▶ [Required action] Of the lines in the data below, count the ones holding the string "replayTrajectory", and answer with that number only.

▶ [Dataset section]
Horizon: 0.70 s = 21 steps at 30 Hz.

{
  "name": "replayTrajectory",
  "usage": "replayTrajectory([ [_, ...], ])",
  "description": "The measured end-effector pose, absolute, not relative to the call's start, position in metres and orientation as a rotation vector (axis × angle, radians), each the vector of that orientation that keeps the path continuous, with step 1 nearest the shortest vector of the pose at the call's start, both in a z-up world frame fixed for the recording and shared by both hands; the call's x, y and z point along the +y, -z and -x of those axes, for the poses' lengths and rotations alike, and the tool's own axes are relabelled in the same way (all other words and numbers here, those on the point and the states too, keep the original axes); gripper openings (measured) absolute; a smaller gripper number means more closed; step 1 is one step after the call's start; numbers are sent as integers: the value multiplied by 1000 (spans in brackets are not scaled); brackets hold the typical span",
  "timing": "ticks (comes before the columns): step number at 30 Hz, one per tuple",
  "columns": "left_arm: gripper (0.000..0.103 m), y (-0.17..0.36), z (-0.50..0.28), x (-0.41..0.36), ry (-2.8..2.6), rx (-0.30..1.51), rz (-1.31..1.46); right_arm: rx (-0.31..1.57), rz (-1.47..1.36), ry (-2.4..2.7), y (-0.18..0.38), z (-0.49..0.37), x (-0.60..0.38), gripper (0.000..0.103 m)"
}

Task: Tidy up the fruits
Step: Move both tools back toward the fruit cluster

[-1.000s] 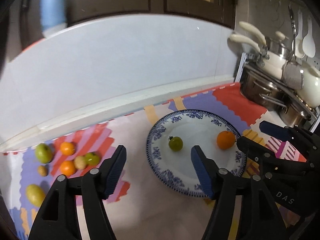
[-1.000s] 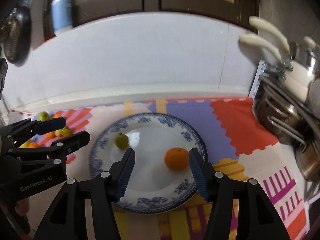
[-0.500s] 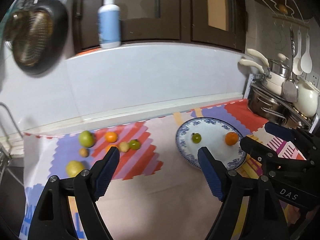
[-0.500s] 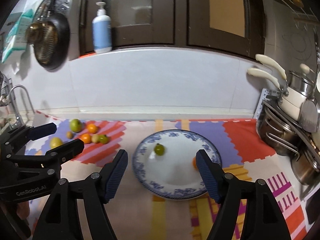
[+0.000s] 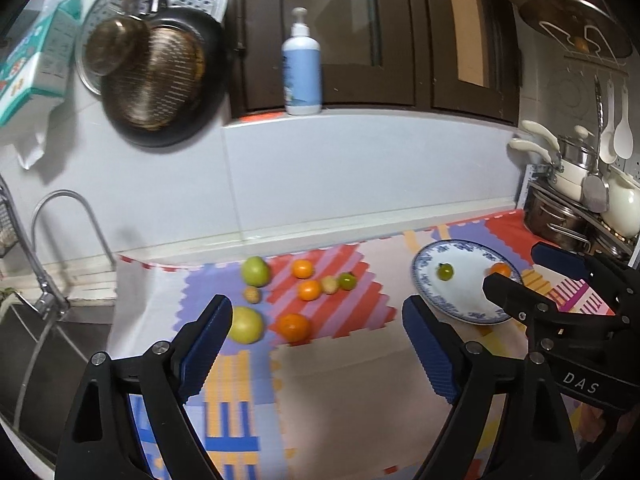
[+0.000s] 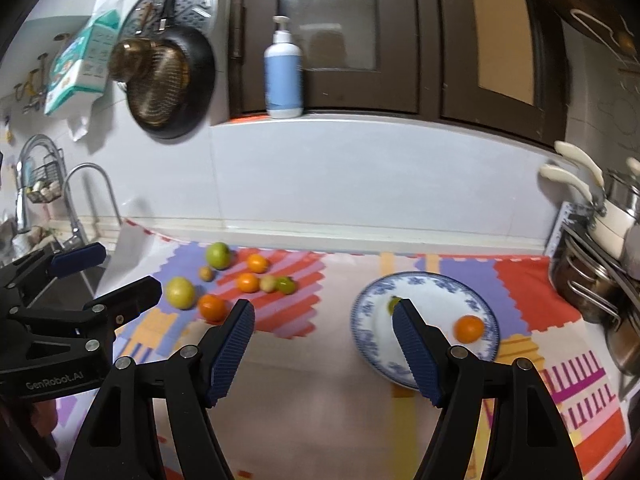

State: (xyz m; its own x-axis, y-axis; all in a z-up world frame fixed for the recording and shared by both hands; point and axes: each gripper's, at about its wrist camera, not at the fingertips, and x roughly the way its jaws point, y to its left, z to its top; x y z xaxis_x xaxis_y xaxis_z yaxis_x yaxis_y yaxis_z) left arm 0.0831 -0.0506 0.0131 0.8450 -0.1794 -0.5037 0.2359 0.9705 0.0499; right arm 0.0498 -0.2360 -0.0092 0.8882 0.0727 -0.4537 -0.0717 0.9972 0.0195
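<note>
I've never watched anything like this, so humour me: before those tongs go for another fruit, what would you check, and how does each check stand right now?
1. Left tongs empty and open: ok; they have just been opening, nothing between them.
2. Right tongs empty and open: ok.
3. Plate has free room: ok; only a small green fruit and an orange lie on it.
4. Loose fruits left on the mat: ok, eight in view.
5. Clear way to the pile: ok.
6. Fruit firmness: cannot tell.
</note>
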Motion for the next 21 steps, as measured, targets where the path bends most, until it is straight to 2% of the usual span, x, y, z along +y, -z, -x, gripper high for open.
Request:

▶ [Expected answer] 2